WHAT YOU SHOULD DO ▸ Report every line of the data where the string "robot" appears.

SOURCE MATERIAL ▸
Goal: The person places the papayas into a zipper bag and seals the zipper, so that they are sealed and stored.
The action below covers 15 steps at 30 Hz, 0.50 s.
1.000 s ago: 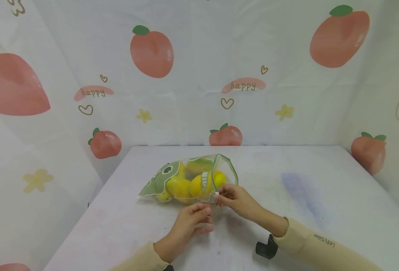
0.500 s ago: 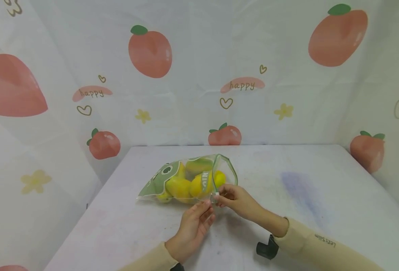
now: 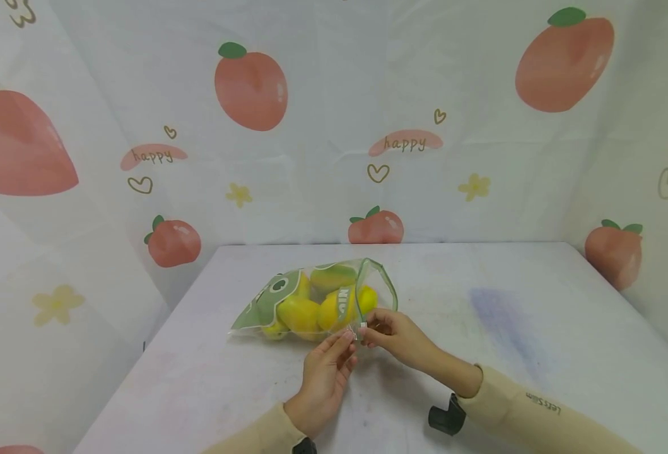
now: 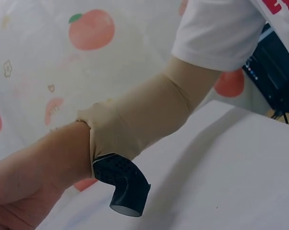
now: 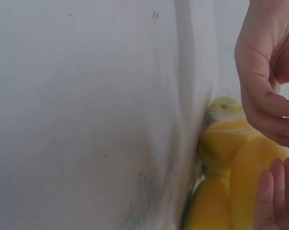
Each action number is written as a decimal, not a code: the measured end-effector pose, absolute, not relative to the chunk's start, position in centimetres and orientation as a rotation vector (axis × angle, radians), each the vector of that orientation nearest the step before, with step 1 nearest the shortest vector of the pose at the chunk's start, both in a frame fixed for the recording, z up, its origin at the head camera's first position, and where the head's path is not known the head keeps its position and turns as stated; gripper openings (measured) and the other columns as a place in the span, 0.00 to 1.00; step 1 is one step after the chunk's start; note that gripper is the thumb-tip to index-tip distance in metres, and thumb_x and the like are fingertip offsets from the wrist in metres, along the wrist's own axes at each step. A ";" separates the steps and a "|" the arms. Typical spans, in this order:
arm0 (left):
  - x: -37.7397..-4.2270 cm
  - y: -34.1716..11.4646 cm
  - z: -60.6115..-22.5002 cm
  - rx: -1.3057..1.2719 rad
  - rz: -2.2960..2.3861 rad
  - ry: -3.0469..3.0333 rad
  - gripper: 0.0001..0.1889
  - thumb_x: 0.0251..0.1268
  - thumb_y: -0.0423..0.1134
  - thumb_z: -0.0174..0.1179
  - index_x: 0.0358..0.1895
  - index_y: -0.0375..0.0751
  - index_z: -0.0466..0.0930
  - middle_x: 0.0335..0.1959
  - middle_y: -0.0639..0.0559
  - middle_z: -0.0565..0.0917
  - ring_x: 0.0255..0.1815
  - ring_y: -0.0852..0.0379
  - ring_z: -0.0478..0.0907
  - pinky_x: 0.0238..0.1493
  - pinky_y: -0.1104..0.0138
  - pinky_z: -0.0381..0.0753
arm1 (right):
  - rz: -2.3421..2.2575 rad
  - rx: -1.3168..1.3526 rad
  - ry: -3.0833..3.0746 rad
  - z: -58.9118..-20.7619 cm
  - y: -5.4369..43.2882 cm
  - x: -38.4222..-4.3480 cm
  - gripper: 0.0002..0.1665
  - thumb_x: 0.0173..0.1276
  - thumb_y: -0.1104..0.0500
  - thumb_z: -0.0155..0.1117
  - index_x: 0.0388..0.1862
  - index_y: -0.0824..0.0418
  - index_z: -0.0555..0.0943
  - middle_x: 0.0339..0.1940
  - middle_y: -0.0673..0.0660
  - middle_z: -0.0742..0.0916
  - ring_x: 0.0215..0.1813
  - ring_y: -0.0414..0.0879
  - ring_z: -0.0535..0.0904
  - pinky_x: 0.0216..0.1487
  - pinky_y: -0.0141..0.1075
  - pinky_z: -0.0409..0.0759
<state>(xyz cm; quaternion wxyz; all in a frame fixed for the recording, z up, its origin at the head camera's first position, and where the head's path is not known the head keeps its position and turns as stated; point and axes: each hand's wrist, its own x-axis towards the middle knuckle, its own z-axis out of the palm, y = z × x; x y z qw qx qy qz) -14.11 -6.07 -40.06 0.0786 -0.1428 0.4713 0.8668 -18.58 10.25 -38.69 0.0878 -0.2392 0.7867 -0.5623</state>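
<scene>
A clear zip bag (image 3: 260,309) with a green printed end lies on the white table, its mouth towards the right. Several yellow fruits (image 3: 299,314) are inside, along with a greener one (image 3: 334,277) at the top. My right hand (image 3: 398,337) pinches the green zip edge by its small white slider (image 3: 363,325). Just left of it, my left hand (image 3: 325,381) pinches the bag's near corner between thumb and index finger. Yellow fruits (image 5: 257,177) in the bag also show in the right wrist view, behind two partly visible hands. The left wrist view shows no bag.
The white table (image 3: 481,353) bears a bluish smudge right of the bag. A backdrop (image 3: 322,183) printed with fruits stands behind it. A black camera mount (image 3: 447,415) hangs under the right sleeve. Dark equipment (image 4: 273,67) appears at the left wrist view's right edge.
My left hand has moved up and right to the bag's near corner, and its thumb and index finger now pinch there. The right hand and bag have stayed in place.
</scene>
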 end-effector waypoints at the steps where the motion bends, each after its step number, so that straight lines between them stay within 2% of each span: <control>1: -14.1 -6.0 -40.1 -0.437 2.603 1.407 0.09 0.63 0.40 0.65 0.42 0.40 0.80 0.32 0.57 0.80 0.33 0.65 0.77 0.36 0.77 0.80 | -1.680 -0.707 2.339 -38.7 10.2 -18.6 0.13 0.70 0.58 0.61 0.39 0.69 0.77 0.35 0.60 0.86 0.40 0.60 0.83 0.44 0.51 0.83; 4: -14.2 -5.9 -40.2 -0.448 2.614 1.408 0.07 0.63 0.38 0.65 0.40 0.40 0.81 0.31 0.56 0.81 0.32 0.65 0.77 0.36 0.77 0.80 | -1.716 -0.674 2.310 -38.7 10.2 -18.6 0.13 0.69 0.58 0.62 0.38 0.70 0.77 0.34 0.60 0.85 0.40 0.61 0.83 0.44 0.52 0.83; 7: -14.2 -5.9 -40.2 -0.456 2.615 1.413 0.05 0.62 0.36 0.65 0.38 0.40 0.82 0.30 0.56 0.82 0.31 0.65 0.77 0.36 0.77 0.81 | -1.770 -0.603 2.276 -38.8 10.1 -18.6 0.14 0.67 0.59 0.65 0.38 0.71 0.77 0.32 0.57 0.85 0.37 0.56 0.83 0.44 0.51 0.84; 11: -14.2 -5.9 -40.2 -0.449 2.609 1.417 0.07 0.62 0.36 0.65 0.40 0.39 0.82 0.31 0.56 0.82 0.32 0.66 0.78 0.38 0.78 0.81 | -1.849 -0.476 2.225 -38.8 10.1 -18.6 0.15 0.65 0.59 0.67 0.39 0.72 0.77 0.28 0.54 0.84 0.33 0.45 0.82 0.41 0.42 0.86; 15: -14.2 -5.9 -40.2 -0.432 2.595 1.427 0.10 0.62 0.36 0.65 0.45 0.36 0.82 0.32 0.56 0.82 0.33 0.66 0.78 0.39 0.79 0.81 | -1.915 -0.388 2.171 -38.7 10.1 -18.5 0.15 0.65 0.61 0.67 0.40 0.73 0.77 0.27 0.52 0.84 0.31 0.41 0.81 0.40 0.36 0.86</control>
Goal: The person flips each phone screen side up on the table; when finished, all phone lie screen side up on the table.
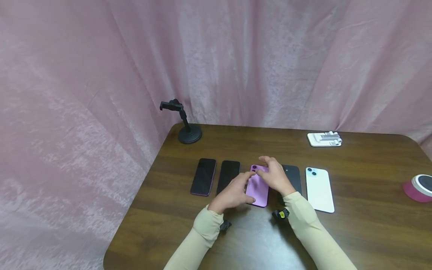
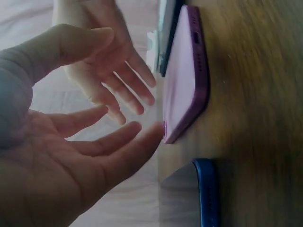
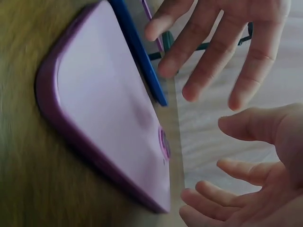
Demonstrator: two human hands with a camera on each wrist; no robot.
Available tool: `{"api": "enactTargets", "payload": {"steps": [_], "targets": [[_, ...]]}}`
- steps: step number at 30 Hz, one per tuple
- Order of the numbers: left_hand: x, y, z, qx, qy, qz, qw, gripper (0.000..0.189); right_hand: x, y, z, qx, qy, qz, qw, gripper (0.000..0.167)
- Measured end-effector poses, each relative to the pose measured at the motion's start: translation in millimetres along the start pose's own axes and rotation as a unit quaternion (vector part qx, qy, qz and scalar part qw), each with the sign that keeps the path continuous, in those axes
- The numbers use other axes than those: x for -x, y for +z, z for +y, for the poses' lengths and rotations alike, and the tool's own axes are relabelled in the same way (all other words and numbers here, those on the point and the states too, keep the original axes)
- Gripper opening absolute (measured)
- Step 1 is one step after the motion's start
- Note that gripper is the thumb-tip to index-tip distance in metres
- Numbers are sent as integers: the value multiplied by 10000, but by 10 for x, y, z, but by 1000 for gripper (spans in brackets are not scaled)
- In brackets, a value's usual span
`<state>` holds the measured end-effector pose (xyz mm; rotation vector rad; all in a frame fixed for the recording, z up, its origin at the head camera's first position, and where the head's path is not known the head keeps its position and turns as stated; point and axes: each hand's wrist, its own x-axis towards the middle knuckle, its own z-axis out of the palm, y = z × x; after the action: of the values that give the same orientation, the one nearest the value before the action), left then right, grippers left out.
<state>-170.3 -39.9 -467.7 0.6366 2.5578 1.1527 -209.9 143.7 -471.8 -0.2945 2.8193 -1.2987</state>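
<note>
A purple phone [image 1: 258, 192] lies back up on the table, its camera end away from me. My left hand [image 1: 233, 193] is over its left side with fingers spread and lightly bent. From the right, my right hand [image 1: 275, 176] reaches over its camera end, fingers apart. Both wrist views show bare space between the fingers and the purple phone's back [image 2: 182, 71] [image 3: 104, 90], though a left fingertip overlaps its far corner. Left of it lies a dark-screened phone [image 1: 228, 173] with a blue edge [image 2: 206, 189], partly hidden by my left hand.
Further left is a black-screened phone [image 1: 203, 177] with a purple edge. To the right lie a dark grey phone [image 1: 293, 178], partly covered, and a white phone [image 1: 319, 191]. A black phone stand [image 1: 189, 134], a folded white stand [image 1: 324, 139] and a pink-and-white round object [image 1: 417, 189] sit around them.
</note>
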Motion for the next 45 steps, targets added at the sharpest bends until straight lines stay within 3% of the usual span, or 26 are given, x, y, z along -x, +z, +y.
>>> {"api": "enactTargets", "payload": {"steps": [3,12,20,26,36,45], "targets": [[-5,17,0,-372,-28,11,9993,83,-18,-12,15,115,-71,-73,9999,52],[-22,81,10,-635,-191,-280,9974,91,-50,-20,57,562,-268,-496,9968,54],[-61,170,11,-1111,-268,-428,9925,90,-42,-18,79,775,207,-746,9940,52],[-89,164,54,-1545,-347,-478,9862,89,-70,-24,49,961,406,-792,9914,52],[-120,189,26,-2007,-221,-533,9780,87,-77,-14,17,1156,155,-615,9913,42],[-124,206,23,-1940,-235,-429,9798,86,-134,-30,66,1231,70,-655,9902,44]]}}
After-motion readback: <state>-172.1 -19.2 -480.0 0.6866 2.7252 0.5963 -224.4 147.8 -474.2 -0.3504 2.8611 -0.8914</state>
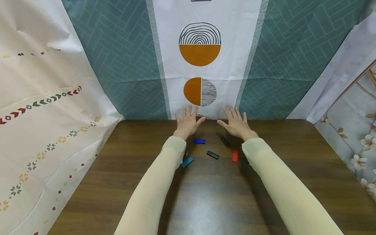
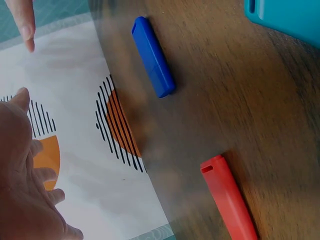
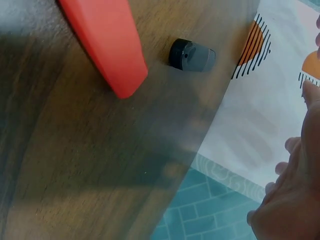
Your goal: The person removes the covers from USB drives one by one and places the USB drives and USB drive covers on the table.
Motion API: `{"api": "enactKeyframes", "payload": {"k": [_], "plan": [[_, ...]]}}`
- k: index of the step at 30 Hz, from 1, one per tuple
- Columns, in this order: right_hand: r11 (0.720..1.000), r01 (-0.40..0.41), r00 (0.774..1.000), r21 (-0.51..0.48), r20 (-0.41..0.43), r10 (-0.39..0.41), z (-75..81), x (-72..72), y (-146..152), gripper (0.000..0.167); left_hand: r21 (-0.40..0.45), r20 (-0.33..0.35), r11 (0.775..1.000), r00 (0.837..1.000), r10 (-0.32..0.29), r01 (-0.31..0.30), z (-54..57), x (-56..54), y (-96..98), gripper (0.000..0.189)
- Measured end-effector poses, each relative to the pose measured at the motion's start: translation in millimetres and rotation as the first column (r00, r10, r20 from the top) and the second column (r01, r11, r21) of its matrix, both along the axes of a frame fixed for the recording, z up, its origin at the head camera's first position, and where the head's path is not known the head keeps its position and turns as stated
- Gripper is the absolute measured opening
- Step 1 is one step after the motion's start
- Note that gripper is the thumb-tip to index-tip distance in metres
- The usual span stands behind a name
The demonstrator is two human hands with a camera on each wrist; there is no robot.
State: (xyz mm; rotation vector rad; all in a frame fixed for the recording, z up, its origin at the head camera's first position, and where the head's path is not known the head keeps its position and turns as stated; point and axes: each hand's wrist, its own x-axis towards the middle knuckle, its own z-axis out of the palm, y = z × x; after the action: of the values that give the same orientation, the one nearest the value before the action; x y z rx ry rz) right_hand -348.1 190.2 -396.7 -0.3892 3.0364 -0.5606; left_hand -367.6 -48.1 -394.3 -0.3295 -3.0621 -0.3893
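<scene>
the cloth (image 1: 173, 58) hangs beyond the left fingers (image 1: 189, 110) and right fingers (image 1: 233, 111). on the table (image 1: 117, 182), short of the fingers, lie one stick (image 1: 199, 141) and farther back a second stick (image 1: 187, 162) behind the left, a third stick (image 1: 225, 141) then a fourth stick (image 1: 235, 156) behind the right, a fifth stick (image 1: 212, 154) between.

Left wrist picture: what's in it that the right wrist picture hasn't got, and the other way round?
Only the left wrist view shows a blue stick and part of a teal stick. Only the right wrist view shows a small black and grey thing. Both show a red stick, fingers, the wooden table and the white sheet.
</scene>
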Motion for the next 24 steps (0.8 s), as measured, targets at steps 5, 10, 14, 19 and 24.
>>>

SOLUTION TO THE PROBLEM ▸
Demonstrator: two human hands with a camera on each wrist; no robot.
The demonstrator is two human hands with a camera on each wrist; there is no robot.

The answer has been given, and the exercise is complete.